Multimodal Input Processing

2. Multimodal Input Processing#

2.1. Recap: Text#

A typical, text-only LLM is a stack of self-attention layers, with an embedding layer on the input side and the lm_head (token prediction) layer on the output side.

Layer

Input

Output

nn.Linear (token embedding)

(batch=*, sequence=2048, token_index: int)

(batch=*, sequence=2048, emb_dim=4096

Self-Attention 1

(batch, sequence, emb_dim)

(batch, sequence, emb_dim)

Self-Attention 2

(batch, sequence, emb_dim)

(batch, sequence, emb_dim)

Self-Attention 3

(batch, sequence, emb_dim)

(batch, sequence, emb_dim)

(batch, sequence, emb_dim)

(batch, sequence, emb_dim)

Self-Attention 31

(batch, sequence, emb_dim)

(batch, sequence, emb_dim)

Self-Attention 32

(batch, sequence, emb_dim)

(batch, sequence, emb_dim)

nn.Linear -> nn.Softmax (lm_head)

(batch, sequence, emb_dim)

(batch, sequence, n_token=50_000)

In such a LLM, text data is handle first by a tokenizer; then the embedding layer. Only then, text is represented as a (sequence of) vector(s); it is embedded on a vector space; which is then digested by the Transformer, a large language model. Before training, this structure – somewhat effective tokenization and vector representation – gives a room for the vector sequence to become semantically meaningful.

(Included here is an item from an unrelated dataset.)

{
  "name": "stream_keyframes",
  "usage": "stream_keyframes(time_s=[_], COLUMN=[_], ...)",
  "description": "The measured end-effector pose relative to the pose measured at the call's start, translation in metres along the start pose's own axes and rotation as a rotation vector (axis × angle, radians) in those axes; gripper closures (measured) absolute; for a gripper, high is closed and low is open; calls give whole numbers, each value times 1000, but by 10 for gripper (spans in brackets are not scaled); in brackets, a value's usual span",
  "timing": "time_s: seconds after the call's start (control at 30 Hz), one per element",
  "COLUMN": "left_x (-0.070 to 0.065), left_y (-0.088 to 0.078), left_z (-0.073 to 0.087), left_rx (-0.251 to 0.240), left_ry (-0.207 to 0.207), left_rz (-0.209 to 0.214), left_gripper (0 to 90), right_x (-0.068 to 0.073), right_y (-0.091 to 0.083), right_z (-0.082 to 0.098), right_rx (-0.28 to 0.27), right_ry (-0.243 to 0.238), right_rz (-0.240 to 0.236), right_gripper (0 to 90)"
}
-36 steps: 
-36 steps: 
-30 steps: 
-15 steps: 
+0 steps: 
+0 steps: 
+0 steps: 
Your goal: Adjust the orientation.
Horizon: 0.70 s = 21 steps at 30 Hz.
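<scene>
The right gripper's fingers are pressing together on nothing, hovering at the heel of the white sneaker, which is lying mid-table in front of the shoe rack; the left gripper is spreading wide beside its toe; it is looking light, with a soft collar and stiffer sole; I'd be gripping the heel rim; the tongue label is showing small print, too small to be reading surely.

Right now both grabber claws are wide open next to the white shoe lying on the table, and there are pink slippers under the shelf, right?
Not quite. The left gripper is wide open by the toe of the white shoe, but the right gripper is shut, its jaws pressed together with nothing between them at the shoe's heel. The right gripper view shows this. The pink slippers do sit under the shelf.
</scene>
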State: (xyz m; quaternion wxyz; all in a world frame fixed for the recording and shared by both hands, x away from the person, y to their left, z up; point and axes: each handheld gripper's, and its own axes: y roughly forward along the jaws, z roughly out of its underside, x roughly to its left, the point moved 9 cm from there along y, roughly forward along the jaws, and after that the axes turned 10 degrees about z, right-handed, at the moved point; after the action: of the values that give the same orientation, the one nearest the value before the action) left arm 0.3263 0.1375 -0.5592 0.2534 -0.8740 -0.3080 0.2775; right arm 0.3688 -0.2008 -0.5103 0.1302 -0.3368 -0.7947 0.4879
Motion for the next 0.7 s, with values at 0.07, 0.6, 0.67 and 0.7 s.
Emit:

While training, the embedding layer is trained simultaneously, to output a semantically meaningful representation of the text, \(\mathbf{H}_\mathtt{q}\).

text -> [tokenizer] -> integer seq -> [embedding layer] -> vector seq -> [Transformers]  

2.2. Image: Encoder and Adaptor#

Likewise, we need some way to process an image as an input of a LLM. Let’s break this process into an image encoder and an image adaptor. On a high level, this process is the same as we did to the text. As a result, we would get a vector representation \(\mathbf{H}_\mathtt{v}\).

Encoder outputs a vector representation (or a sequence of vector) \(\mathbf{Z}_\mathtt{v}=g(\mathbf{X}_\mathtt{v})\). Here, \(g()\) refers to the image encoder and \(\mathbf{X}_\mathtt{v}\) is the input image. The encoder can be, for example, a ViT [DBK+20], or any other image encoder.

Adaptor is usually a linear layer (matrix multiplication) \(\mathbf{W}\) that matches the vector dimension. In other words, \(\mathbf{H}_\mathtt{v}=\mathbf{W} \cdot \mathbf{Z}_\mathtt{v}\). For example, if we’re using llama 7B model, \(\mathbf{W}\) would convert the input visual features to a sequence of 4096-dim vectors.

This process is illustrated nicely in [LLWL24], where visual-input instruction task was performed (e.g., visual question-answer and image captioning).

llava

At the end, the Transformer architecture (\(f_\phi\) in the image) performs the same task – to process input (\(\mathbf{H}_\mathtt{v}\) and \(\mathbf{H}_\mathtt{q}\)), through the self-attention layers, to generate the optimal outputs \(\mathbf{X}_\mathtt{a}\). During training, the language model learns to understand not only the text representation but also the image representation.